Le premier exemple que l’on peut vous donner, c’est cet esprit qui semble nous guider tout au long de l’histoire ; il prend la forme d’un cerf aux ramures imposantes et nous apparaît ponctuellement comme pour nous montrer le chemin à suivre. Vous l’avez ? Évidemment, comment ne pas penser au Dieu-Cerf du célèbre animé de Miyazaki, Princesse Mononoké, qui n’est autre que le protecteur de la forêt et le dieu de la vie et de la mort. Incarnerait-il ici l’esprit du grand-père de Marina ?
Aïeul qui d’ailleurs se prénommait Vasco, et était explorateur. Là aussi, on pense assurément à Vasco de Gama, célèbre navigateur et explorateur portugais du XVIe siècle, celui-là même considéré comme le premier Européen à rejoindre les Indes par voie maritime.

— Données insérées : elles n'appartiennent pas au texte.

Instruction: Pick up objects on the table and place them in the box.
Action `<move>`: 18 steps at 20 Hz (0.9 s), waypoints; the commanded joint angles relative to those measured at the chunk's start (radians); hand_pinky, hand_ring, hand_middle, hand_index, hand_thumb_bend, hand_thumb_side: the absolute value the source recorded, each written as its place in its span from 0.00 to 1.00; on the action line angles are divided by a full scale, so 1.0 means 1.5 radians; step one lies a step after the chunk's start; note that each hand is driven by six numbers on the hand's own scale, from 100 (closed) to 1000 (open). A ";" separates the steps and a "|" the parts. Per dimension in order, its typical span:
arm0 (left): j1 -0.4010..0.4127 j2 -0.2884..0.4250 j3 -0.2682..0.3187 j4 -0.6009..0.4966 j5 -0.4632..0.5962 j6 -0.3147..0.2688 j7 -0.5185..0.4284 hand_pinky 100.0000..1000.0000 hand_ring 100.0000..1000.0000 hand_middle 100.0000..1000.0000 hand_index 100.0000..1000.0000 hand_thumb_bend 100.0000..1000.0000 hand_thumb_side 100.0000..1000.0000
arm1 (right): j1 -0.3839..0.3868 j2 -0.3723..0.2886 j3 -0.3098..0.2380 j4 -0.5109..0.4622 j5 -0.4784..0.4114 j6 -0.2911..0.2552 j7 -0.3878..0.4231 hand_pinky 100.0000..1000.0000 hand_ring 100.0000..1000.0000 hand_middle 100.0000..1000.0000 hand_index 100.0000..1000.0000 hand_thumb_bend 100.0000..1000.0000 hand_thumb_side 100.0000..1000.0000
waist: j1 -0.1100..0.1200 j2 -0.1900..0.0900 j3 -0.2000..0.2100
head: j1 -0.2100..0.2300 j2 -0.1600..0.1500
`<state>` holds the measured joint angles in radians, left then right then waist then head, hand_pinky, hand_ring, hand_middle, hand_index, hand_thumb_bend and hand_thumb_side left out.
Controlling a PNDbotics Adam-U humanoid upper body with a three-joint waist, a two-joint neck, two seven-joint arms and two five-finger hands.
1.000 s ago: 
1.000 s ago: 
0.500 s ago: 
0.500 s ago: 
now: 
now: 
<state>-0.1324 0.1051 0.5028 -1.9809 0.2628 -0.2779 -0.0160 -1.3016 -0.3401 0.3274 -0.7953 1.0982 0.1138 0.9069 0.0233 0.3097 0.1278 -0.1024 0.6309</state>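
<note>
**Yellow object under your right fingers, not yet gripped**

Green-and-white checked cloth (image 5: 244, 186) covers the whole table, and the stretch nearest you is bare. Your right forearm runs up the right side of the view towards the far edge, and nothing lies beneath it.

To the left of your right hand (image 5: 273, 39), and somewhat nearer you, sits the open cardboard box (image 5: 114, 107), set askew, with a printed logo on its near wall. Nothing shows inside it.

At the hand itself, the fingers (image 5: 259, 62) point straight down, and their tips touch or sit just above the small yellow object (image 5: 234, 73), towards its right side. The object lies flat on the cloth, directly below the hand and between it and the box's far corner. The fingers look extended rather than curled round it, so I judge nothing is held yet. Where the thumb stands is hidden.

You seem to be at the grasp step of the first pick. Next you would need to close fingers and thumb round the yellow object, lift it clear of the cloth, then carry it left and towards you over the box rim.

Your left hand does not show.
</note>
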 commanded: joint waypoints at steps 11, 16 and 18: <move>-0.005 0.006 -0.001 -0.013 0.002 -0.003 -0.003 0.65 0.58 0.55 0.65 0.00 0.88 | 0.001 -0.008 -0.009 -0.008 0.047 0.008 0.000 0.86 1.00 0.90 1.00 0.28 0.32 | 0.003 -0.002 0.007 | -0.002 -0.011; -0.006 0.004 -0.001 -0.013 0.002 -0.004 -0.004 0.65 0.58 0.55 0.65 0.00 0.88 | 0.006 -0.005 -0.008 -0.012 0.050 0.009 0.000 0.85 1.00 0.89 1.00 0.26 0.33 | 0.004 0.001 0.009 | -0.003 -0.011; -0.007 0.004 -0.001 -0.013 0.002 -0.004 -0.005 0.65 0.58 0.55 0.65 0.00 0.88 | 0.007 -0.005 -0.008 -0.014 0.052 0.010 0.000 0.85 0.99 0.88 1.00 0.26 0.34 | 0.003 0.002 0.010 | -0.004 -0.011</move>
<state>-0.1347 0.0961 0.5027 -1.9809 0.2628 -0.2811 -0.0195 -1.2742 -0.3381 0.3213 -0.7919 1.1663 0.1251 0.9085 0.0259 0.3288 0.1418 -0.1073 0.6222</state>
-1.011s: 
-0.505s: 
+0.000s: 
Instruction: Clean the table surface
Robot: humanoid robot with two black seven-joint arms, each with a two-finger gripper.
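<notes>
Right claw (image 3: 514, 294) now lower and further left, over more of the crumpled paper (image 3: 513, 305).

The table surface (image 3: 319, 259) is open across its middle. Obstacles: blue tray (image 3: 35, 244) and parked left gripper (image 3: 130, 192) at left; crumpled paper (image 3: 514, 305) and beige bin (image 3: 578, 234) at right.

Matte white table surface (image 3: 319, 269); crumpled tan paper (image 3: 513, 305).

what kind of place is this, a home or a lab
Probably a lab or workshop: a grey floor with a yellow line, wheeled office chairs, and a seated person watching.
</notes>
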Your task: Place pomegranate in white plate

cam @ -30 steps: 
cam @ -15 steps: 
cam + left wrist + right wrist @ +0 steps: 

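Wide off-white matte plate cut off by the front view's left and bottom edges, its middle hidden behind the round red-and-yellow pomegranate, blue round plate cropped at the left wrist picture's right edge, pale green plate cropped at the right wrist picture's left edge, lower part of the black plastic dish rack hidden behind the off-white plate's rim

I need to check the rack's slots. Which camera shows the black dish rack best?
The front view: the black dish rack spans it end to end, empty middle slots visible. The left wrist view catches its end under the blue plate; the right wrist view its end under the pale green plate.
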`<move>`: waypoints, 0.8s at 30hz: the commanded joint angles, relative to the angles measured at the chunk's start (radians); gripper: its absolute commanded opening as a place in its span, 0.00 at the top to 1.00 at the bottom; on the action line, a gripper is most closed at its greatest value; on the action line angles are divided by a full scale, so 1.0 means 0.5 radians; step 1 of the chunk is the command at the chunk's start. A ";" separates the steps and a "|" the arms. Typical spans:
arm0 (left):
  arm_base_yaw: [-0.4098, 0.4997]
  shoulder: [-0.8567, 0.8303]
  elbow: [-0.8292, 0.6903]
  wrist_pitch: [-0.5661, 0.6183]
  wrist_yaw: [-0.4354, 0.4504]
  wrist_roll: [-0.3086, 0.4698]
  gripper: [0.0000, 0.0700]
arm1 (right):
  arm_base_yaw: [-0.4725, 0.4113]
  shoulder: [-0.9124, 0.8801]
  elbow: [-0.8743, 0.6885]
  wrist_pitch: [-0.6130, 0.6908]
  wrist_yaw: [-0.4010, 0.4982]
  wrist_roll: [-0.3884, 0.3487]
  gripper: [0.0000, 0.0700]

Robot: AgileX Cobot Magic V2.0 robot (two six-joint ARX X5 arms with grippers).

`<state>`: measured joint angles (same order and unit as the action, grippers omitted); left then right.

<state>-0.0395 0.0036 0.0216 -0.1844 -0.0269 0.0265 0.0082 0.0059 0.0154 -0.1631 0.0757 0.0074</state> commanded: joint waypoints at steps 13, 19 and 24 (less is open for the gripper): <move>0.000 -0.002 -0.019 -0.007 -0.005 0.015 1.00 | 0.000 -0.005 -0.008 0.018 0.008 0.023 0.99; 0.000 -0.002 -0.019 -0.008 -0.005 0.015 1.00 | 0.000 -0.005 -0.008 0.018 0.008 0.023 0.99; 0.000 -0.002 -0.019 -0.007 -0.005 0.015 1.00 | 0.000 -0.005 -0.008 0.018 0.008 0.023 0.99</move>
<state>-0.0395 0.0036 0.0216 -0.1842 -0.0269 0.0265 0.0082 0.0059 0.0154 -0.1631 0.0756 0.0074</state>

Le grand’pa de notre photographe, lui, a découvert l’île fabuleuse de Maravilla sur laquelle il nous faut parfois trouver des astuces pour progresser dans cette nature sauvage. Par exemple, dans le premier biome à explorer (il y en a trois au total), une énigme résolue nous permet de faire sortir une sorte d’énorme racine de terre pour monter dans les arbres ; Jack aurait-il semé quelques haricots magiques ici et là ?
Si les développeurs du jeu ont su intégrer des allusions qui dynamisent la partie, ils ont également réussi à nous faire passer un beau message écologique et à nous pousser au questionnement quant à notre rapport au vivant, à la Nature. Ici, il est question de contemplation. Nous sommes là, avec notre appareil photo, et nous admirons. Pour une fois, exceptionnellement, votre rédactrice va parler en son nom sur quelques lignes.
Beasts of Maravilla Island a fait écho en moi sur ce point. Passionnée par les animaux, par la nature dans son ensemble, je m’adonne aussi à la photographie animalière en tant qu’amatrice. Et voici ce que j’ai appris : il faut savoir observer, écouter et respecter ; prendre le temps pour réellement connaître. Et je me suis rendu compte à quel point nous sommes déconnectés de cette nature.
L’équipe de Banana Bird est parvenue à proposer un jeu dans lequel des opportunités d’interactions uniques et non violentes avec des créatures merveilleuses s’offrent à nous. Cela donne à réfléchir sur la manière dont nous traitons la nature. Évidemment, le message écologique est là et s’amplifie au fur et à mesure que nous progressons dans l’intrigue. Sans vous en dire plus, on se rend compte que certains agissements peuvent avoir des conséquences dramatiques dont les premières victimes sont bien sûr les animaux et les plantes.
La direction artistique de Beasts of Maravilla Island nous a convaincus, c’est un régal visuel. On sent une volonté du studio de casser cette routine qui plombe parfois ce type de jeu, et même si nous aurions préféré une expérience un peu plus longue et un background mieux exploité, nous ne pouvons qu’apprécier le contenu et l’engagement dont il fait preuve.